» Work to be completed: Would you restate the listing word for word, with the images omitted?

» Information supplied:

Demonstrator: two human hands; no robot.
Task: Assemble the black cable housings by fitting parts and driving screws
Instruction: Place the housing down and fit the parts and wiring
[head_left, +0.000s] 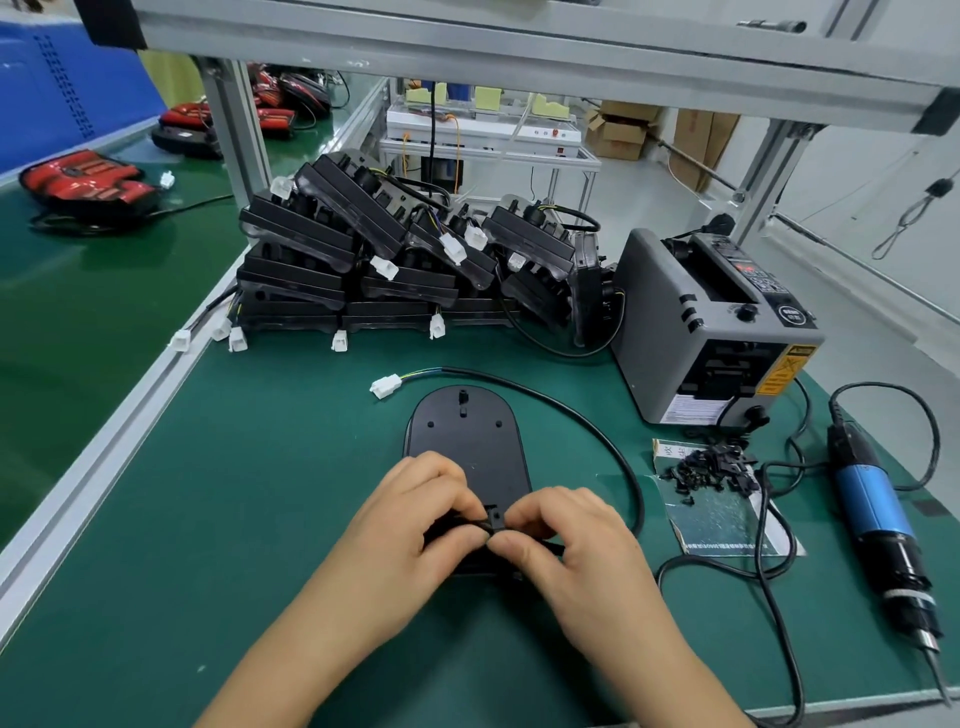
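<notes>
Off the table's left edge, on a green conveyor belt (78, 312), lie red-and-black units (88, 182) with trailing leads. At the far left corner of the table (260, 467), a pile of black housings (322, 249) leans in rough stacks, and their white connectors (236, 339) hang toward the mat.

Near the middle of the front edge lies the black oval housing (462, 436), flat, with its rounded end pointing away. Its matte face shows small holes and a keyhole-shaped slot near the far end. The near end is hidden under the hands.

The left hand (415, 519) rests on the near part of the housing with its fingers curled tightly, and it grips the cable (597, 431) where it crosses that end. Fingertip to fingertip with it, the right hand (566, 540) is curled as well. Its thumb and forefinger pinch a small black clip (496, 517) that sits on the cable. From there the cable loops right and back around the housing to a white plug (385, 386) lying beyond the housing's far end.

Toward the far right corner stands a grey tape dispenser (691, 332). Just in front of it, small black parts (711, 465) are heaped on a shiny bag (722, 519). Along the right edge lies a blue-and-black electric screwdriver (872, 514) with its bit pointing to the near corner.
</notes>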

» Problem solution:
Demonstrator: two human hands; no robot.
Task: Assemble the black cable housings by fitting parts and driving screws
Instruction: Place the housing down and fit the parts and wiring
[head_left, +0.000s] 
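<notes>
Off the table's left edge, on a green conveyor belt (78, 312), lie red-and-black units (88, 182) with trailing leads. At the far left corner of the table (260, 467), a pile of black housings (322, 249) leans in rough stacks, and their white connectors (236, 339) hang toward the mat.

Near the middle of the front edge lies the black oval housing (462, 436), flat, with its rounded end pointing away. Its matte face shows small holes and a keyhole-shaped slot near the far end. The near end is hidden under the hands.

The left hand (415, 519) rests on the near part of the housing with its fingers curled tightly, and it grips the cable (597, 431) where it crosses that end. Fingertip to fingertip with it, the right hand (566, 540) is curled as well. Its thumb and forefinger pinch a small black clip (496, 517) that sits on the cable. From there the cable loops right and back around the housing to a white plug (385, 386) lying beyond the housing's far end.

Toward the far right corner stands a grey tape dispenser (691, 332). Just in front of it, small black parts (711, 465) are heaped on a shiny bag (722, 519). Along the right edge lies a blue-and-black electric screwdriver (872, 514) with its bit pointing to the near corner.
</notes>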

Besides this answer, nothing more is needed.